Sometimes, when something I never expected to happen, like a new plot idea, or connecting scenes together is seamless, or I think of having a character do something that elevates the plot even more, it feels magical. The magic is something I feel as the writer, though. It’s invisible and indiscernible to others–so you’d never know it by watching me.

Minute after minute, hour after hour, day after day, week after week, month after month (and sometimes even year after year), a book gets worked on by the writer. They piece the characters and plots together, weaving and fixing as they go. Then, one day….book. To the reader, it seems they are holding magic in their hands, but to the writer, their blood, sweat, and tears are held between those pages.

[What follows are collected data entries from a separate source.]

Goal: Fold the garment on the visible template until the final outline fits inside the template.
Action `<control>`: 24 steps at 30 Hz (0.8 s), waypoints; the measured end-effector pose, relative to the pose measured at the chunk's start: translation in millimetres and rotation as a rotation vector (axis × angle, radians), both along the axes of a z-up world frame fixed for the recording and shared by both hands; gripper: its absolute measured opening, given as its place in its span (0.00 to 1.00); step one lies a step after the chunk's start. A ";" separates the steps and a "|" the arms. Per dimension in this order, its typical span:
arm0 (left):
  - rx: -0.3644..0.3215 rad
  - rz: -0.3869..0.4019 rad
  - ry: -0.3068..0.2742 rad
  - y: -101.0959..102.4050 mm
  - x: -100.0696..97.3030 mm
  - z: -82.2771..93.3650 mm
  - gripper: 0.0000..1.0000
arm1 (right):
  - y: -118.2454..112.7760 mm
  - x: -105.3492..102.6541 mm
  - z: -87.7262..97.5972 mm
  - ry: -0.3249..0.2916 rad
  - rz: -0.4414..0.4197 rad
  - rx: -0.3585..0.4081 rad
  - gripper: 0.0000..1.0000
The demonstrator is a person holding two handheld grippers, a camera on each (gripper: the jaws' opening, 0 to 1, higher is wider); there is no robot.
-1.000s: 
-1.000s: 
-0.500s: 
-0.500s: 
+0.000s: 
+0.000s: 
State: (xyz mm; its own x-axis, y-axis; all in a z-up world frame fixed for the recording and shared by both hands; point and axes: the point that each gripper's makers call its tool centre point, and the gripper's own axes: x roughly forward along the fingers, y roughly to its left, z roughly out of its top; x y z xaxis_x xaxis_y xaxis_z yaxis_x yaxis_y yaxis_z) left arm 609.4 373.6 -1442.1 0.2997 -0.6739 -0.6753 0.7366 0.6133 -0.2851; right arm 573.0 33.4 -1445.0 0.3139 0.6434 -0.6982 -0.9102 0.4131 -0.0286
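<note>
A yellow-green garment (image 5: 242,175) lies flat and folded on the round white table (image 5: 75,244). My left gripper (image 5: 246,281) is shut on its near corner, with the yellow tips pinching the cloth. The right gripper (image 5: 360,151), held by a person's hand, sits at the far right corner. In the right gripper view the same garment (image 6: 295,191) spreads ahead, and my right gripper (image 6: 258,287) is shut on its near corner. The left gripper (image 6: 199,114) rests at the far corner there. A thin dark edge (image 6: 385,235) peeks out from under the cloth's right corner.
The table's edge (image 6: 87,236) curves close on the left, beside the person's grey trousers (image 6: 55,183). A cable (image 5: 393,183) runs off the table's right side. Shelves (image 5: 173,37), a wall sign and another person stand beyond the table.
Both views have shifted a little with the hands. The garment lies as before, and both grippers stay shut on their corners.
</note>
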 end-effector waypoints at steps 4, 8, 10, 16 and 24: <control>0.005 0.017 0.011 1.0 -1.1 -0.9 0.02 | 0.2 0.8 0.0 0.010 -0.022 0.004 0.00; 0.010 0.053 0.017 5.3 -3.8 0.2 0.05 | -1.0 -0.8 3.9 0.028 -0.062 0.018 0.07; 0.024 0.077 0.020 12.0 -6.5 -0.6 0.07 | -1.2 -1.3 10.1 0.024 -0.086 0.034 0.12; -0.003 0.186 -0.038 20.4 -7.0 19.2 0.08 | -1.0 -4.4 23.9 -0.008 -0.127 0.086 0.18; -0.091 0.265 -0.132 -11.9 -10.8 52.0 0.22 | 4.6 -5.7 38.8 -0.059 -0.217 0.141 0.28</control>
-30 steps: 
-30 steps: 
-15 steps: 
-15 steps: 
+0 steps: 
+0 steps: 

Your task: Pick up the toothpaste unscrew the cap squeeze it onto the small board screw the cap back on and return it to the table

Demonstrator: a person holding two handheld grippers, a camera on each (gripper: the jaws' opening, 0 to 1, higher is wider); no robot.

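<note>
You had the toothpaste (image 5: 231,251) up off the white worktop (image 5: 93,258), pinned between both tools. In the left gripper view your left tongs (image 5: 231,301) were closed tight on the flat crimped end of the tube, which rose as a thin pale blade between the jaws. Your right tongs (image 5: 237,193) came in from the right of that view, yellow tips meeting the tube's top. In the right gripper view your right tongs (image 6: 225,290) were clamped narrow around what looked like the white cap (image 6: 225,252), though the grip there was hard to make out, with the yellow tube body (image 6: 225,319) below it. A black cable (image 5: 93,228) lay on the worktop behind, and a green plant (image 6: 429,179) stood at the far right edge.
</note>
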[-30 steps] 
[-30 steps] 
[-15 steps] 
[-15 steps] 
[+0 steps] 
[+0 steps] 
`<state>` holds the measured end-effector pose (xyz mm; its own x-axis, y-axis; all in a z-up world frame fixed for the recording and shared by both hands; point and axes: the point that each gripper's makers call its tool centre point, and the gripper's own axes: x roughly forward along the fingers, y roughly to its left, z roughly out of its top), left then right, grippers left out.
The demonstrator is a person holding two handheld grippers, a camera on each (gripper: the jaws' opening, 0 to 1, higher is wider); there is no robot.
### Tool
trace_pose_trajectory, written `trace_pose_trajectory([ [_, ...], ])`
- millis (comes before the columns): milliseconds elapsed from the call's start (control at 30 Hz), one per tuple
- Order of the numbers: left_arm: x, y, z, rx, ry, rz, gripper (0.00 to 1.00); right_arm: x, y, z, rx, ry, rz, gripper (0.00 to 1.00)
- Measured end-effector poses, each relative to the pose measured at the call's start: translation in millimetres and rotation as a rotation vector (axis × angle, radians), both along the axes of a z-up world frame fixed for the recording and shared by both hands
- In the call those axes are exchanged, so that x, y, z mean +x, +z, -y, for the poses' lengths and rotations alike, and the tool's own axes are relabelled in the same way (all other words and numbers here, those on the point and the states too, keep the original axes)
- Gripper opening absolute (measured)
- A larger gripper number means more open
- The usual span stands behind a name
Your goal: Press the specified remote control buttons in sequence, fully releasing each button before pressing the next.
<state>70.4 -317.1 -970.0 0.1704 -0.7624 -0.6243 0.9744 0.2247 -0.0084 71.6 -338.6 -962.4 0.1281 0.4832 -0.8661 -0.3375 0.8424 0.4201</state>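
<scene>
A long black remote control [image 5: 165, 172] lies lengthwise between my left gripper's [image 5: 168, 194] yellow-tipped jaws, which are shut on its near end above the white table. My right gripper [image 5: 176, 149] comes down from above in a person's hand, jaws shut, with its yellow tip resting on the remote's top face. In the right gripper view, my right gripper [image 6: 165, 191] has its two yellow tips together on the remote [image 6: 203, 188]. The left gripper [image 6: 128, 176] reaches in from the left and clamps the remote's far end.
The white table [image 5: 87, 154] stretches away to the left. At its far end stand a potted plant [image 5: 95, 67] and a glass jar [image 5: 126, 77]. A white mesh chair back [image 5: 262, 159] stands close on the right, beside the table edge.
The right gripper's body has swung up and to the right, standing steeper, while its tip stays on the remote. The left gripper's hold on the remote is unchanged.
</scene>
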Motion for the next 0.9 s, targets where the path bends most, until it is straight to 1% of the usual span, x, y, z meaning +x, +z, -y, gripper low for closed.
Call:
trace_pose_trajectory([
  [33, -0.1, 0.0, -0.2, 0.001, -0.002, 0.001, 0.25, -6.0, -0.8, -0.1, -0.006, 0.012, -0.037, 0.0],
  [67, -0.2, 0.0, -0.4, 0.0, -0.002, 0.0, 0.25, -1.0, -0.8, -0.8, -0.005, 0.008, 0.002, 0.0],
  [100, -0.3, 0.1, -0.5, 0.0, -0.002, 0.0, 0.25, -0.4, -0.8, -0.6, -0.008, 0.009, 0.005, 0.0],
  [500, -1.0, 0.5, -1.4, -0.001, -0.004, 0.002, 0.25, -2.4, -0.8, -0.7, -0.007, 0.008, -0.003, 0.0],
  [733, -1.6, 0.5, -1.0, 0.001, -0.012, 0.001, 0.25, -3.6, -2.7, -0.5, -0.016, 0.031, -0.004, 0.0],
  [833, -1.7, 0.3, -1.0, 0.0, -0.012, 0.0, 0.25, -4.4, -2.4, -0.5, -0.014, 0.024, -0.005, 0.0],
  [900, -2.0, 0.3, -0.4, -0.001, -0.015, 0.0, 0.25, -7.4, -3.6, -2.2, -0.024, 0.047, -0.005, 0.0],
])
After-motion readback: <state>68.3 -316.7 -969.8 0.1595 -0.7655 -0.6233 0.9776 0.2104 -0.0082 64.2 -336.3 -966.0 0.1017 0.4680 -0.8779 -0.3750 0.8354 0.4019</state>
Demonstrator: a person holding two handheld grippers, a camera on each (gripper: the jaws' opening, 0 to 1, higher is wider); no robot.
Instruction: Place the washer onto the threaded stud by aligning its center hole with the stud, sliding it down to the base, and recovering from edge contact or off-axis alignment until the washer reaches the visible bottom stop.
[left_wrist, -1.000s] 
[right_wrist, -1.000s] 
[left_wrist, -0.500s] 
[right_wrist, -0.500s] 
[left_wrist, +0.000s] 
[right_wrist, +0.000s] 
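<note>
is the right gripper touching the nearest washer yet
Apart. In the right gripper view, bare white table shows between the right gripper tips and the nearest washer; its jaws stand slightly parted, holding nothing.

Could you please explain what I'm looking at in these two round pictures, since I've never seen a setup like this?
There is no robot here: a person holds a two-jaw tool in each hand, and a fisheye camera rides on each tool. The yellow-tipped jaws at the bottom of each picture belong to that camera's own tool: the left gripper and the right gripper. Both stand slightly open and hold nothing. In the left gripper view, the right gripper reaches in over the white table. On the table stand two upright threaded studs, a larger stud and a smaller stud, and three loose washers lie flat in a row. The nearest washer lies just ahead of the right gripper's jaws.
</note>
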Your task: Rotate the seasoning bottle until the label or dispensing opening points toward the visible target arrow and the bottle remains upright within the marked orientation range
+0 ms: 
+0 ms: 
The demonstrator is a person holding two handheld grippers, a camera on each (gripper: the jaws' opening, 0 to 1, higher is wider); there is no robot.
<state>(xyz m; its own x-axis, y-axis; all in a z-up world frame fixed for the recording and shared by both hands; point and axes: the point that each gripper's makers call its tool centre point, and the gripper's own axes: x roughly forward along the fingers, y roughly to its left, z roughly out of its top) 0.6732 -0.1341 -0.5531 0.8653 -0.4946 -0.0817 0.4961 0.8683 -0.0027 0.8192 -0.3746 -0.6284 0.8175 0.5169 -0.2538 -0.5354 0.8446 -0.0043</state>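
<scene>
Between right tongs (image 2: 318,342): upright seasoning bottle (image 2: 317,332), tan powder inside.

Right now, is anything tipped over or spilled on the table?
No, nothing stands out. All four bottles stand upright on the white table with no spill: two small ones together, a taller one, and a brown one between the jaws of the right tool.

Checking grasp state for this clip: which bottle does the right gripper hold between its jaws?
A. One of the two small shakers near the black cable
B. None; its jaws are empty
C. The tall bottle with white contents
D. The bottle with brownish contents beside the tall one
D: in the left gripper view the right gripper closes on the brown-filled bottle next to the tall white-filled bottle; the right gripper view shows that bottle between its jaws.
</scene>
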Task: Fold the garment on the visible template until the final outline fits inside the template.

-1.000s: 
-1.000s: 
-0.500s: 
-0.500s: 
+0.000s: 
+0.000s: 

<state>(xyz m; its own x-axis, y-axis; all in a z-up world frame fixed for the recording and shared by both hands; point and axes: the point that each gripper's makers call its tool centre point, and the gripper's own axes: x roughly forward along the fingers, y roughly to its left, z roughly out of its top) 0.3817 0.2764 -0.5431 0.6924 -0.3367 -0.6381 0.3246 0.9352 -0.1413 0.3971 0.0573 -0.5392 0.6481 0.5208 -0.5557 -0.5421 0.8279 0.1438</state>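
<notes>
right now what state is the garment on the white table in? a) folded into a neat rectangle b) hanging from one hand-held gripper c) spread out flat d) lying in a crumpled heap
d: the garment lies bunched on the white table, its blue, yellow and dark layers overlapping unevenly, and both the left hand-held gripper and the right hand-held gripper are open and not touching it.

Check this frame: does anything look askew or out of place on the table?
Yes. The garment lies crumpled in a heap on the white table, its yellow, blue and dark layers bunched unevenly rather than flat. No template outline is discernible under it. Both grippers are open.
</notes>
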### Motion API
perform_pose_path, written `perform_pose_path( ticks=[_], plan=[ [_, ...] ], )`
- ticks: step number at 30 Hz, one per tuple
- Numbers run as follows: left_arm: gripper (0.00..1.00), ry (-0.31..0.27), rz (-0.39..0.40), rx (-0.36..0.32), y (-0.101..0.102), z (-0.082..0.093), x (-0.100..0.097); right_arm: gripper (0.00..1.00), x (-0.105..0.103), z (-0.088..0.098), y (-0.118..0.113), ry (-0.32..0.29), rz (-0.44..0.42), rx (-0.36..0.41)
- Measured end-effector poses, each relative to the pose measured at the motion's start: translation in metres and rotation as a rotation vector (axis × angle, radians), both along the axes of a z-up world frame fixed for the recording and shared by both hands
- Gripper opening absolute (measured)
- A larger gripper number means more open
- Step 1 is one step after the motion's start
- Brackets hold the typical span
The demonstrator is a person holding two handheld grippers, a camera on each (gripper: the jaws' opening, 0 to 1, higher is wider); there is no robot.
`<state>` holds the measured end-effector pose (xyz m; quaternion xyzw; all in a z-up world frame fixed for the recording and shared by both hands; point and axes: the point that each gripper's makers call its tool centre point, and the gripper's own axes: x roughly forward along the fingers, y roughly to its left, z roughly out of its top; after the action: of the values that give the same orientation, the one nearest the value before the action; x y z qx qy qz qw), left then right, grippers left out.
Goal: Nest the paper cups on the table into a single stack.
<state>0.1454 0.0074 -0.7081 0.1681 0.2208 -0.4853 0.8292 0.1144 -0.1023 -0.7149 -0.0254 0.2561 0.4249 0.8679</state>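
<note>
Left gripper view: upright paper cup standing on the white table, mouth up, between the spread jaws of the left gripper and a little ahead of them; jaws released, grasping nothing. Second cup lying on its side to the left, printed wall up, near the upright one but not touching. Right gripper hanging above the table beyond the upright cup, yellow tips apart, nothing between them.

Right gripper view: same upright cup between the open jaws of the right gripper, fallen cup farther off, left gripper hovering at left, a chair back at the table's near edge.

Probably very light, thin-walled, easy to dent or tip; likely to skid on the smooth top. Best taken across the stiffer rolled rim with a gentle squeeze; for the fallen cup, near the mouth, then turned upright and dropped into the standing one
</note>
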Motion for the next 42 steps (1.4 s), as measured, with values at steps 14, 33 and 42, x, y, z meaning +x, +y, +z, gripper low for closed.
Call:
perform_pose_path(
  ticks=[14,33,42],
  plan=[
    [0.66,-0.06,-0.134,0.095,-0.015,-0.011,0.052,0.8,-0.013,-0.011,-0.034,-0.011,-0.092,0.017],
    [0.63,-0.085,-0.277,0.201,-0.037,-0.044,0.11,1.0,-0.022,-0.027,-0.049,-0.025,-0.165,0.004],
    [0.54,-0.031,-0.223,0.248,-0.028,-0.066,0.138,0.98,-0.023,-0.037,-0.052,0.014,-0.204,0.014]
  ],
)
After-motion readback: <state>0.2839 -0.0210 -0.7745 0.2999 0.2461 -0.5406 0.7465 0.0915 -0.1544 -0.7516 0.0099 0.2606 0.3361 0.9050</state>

It’s not as important as saving a life as a doctor or nurse, or putting out a fire as a fireman, but it feels like the writer has contributed something meaningful to society. They’ve added to their legacy.

For writers–though I can’t speak for us all–the true magic for us is when someone reads our book(s) and loves it(them). When we’ve allowed a reader to escape their life for hours and enjoy our stories, that’s magic. Sweeping a person away to far away lands, or introducing them to a character they love, or hitting them right in the feels is magical. The path to that moment is pretty humdrum, but it’s all worth it in the end if the readers enjoy it.